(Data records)
== Segment start ==
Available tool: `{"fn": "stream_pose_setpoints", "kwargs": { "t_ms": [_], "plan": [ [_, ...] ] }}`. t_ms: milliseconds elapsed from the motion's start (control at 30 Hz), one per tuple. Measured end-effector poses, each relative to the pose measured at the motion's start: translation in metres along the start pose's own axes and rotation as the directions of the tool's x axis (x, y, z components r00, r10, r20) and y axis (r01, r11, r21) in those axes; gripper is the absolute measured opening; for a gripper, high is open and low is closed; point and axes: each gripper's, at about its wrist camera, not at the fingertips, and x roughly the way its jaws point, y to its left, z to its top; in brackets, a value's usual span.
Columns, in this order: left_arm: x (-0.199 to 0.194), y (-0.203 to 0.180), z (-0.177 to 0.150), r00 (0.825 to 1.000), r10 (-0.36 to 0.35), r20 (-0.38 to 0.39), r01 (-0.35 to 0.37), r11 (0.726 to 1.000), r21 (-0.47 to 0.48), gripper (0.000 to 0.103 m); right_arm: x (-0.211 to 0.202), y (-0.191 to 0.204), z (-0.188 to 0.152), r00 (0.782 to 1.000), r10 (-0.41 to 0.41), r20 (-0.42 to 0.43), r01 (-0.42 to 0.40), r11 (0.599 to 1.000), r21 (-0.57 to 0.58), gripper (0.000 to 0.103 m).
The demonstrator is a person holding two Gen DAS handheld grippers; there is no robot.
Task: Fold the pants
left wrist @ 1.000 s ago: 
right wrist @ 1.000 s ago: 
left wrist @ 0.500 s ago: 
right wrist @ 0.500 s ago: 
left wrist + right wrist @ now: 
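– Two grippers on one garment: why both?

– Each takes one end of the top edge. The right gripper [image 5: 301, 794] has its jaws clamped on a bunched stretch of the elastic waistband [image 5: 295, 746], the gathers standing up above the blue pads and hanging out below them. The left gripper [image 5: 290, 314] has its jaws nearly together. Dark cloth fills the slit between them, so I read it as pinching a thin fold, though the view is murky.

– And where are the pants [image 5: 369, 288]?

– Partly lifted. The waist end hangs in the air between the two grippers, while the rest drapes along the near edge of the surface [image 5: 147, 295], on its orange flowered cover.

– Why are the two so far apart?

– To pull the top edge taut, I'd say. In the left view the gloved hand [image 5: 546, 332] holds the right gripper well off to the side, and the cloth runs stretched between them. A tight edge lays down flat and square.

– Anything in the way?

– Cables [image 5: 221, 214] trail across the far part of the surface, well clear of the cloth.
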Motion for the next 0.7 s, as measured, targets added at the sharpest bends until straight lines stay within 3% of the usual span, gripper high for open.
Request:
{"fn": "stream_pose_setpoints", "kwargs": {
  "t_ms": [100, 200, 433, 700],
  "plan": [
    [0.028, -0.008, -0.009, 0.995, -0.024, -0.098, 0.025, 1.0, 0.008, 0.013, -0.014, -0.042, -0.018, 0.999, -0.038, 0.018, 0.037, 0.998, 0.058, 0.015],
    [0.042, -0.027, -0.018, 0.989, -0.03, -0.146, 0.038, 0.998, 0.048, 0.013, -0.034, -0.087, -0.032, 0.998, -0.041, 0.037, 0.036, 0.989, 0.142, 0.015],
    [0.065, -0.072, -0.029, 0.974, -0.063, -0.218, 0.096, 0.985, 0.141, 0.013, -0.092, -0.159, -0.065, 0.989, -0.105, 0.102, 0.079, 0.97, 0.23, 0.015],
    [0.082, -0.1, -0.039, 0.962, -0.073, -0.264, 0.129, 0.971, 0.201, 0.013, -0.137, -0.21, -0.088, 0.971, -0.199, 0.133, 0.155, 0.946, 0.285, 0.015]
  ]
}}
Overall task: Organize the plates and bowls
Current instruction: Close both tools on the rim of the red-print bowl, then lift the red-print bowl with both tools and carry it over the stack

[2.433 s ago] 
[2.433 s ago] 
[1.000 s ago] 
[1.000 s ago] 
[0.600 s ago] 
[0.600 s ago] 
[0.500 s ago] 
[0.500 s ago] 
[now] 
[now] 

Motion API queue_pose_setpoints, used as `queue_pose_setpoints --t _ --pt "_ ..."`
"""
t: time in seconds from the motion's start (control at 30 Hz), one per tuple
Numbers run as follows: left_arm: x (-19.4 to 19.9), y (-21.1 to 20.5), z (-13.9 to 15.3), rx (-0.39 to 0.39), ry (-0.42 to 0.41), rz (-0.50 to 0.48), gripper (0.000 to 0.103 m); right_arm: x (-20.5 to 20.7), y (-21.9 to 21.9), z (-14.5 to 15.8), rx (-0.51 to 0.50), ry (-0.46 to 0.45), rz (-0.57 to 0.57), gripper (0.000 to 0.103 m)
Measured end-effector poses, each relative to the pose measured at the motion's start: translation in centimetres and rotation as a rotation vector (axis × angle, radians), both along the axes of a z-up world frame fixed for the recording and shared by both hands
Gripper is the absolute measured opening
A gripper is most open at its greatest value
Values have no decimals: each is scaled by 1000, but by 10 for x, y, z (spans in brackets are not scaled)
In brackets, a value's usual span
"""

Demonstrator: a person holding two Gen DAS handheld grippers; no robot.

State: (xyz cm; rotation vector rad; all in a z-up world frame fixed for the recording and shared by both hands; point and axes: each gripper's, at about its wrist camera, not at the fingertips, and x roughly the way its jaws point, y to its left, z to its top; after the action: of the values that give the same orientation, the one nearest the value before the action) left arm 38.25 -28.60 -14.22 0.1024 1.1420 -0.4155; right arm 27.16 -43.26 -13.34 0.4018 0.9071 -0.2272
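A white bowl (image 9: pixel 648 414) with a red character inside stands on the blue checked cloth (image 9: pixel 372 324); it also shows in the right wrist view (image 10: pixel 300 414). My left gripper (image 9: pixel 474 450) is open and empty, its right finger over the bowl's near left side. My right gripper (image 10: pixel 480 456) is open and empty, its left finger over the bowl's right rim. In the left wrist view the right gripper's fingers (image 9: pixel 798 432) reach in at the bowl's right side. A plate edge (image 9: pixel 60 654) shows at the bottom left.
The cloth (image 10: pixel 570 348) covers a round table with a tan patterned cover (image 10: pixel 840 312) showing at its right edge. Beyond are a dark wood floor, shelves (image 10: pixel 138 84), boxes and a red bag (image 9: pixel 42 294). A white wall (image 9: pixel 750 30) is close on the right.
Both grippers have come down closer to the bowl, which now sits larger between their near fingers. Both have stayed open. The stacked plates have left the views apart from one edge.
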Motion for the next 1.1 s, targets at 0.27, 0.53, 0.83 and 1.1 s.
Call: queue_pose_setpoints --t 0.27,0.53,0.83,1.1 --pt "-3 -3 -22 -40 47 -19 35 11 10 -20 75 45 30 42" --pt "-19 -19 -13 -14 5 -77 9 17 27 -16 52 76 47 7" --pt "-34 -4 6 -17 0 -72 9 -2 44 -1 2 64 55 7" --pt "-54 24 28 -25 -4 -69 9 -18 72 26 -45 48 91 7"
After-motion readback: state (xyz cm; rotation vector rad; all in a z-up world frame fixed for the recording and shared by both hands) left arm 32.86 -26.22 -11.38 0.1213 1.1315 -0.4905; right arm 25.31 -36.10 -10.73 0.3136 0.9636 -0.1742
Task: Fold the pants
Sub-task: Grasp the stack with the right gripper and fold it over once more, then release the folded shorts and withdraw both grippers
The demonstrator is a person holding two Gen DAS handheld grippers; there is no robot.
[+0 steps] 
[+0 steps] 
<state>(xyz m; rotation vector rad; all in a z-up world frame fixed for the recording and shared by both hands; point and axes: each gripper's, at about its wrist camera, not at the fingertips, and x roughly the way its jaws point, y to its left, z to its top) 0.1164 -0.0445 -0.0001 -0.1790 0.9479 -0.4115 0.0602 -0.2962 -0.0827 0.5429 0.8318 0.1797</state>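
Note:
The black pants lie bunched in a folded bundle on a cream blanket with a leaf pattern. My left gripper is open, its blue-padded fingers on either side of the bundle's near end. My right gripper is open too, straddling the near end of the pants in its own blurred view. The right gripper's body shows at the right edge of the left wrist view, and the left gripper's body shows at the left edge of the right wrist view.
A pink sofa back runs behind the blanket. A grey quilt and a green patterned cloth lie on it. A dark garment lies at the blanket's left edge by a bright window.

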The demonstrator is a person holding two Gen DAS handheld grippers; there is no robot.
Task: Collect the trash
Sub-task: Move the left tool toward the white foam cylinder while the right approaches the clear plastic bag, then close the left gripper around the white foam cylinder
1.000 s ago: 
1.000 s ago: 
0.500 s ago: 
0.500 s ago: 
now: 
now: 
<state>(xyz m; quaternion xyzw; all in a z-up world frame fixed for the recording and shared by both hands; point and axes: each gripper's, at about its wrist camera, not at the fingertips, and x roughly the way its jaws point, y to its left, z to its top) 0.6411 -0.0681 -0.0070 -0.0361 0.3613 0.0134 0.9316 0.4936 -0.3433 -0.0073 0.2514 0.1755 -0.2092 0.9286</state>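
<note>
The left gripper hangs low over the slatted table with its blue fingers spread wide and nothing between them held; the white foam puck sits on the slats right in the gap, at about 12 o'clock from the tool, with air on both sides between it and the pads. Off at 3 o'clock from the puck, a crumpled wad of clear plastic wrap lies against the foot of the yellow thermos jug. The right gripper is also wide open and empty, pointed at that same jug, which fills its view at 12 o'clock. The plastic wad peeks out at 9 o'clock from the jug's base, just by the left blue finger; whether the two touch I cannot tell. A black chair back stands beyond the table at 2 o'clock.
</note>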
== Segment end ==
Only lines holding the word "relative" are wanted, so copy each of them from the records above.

Response area:
Available tool: `{"fn": "stream_pose_setpoints", "kwargs": { "t_ms": [_], "plan": [ [_, ...] ] }}`. t_ms: milliseconds elapsed from the motion's start (control at 30 Hz), one per tuple. Measured end-effector poses, each relative to the pose measured at the motion's start: translation in metres along the start pose's own axes and rotation as the directions of the tool's x axis (x, y, z components r00, r10, r20) and y axis (r01, r11, r21) in those axes; gripper is the absolute measured opening; for a gripper, high is open and low is closed; point and axes: each gripper's, at about its wrist camera, not at the fingertips, and x roughly the way its jaws point, y to its left, z to its top; in brackets, a value's usual span.
Measured end-effector poses, each relative to the pose measured at the motion's start: translation in centimetres and rotation as a rotation vector (axis × angle, radians), both along the axes of a z-up world frame fixed for the recording and shared by both hands

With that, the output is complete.